▶ _Try it_
From the data below, restate every line word for word.

▶ _Recorded information_
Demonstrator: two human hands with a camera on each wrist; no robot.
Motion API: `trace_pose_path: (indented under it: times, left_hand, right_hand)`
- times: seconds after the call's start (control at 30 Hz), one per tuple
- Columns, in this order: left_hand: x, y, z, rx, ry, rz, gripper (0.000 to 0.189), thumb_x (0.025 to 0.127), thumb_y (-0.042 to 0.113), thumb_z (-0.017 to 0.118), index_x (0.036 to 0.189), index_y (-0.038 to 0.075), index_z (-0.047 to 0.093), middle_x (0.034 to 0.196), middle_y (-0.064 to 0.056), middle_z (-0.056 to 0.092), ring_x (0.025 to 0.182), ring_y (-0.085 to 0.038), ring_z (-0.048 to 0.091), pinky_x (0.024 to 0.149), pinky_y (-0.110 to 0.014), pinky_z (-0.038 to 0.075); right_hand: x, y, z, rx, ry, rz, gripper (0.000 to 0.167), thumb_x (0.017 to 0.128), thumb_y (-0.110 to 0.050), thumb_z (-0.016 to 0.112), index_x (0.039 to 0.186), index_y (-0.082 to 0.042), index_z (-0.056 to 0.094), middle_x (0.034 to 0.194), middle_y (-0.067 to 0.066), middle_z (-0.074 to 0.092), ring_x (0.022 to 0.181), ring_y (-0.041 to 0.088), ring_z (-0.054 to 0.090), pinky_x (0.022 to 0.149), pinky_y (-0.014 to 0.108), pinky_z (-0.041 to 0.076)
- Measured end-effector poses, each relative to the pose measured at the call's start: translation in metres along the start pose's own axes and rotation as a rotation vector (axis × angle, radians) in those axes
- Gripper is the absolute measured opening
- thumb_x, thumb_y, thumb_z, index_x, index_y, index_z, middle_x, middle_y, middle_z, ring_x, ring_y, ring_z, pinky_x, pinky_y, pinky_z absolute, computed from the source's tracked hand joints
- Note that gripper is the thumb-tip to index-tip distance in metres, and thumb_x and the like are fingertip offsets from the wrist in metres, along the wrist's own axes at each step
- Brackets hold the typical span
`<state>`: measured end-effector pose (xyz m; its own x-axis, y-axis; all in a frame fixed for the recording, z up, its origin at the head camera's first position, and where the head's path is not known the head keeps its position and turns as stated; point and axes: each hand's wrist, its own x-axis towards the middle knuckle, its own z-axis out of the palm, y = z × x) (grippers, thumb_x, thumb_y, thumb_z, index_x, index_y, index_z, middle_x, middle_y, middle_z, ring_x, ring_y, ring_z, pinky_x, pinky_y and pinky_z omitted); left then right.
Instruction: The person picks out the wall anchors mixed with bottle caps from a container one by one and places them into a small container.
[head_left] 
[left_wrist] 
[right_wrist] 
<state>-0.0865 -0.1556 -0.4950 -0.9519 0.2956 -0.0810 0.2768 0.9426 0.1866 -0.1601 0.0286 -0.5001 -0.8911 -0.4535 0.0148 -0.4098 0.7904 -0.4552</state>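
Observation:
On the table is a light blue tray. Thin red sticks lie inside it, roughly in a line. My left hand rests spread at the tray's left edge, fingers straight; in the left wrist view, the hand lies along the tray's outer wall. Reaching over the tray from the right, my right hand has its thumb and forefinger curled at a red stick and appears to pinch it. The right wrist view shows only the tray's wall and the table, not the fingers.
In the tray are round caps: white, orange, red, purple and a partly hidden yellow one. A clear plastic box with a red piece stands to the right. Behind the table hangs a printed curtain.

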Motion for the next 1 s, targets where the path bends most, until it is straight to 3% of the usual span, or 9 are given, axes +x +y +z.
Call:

▶ _Output of the task_
Demonstrator: two human hands with a camera on each wrist; no robot.
Motion API: `trace_pose_path: (indented under it: times, left_hand, right_hand)`
- times: seconds after the call's start (control at 30 Hz), one per tuple
- Columns, in this order: left_hand: x, y, z, rx, ry, rz, gripper (0.000 to 0.189), thumb_x (0.025 to 0.127), thumb_y (-0.042 to 0.113), thumb_z (-0.017 to 0.118), index_x (0.036 to 0.189), index_y (-0.038 to 0.075), index_z (-0.047 to 0.093), middle_x (0.034 to 0.196), middle_y (-0.064 to 0.056), middle_z (-0.056 to 0.092), ring_x (0.025 to 0.182), ring_y (-0.085 to 0.038), ring_z (-0.048 to 0.091), pinky_x (0.024 to 0.149), pinky_y (-0.110 to 0.014), pinky_z (-0.038 to 0.075); right_hand: x, y, z, rx, ry, rz, gripper (0.000 to 0.167), thumb_x (0.017 to 0.128), thumb_y (-0.110 to 0.050), thumb_z (-0.016 to 0.112), index_x (0.039 to 0.186), index_y (-0.082 to 0.042), index_z (-0.056 to 0.094), middle_x (0.034 to 0.194), middle_y (-0.067 to 0.066), middle_z (-0.074 to 0.092), ring_x (0.022 to 0.181), ring_y (-0.041 to 0.088), ring_z (-0.054 to 0.090), pinky_x (0.022 to 0.149), pinky_y (-0.014 to 0.108), pinky_z (-0.041 to 0.076)
- Measured end-effector poses, each relative to the pose measured at the call's start: translation in metres along the start pose's own axes and rotation as a rotation vector (axis × angle, radians) in those axes
- Gripper is the absolute measured opening
- thumb_x, thumb_y, thumb_z, index_x, index_y, index_z, middle_x, middle_y, middle_z, ring_x, ring_y, ring_z, pinky_x, pinky_y, pinky_z absolute, computed from the source's tracked hand joints
- Note that gripper is the thumb-tip to index-tip distance in metres, and thumb_x and the like are fingertip offsets from the wrist in metres, along the wrist's own axes at each step
- Brackets hold the typical span
`<state>`: measured end-effector pose (xyz m; its own x-axis, y-axis; all in a frame fixed for the recording, z up, its origin at the head camera's first position, and where the head's path is not known the head keeps its position and turns as stated; point and axes: each hand's wrist, its own x-axis towards the middle knuckle, its own z-axis out of the palm, y = z × x) (grippers, thumb_x, thumb_y, thumb_z, index_x, index_y, index_z, middle_x, middle_y, middle_z, ring_x, ring_y, ring_z, pinky_x, pinky_y and pinky_z omitted); left then right.
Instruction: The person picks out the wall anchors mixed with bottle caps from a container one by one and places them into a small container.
[head_left] 
[left_wrist] 
[right_wrist] 
<state>-0.0865 -0.1556 -0.4950 -0.9519 0.2956 -0.0810 0.2768 0.9426 0.1866 -0.1601 0.0286 -0.5001 -0.8911 -0.4535 0.0148 -0.4098 0.7904 -0.4552</state>
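Observation:
On the table is a light blue tray. Thin red sticks lie inside it, roughly in a line. My left hand rests spread at the tray's left edge, fingers straight; in the left wrist view, the hand lies along the tray's outer wall. Reaching over the tray from the right, my right hand has its thumb and forefinger curled at a red stick and appears to pinch it. The right wrist view shows only the tray's wall and the table, not the fingers.
In the tray are round caps: white, orange, red, purple and a partly hidden yellow one. A clear plastic box with a red piece stands to the right. Behind the table hangs a printed curtain.
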
Motion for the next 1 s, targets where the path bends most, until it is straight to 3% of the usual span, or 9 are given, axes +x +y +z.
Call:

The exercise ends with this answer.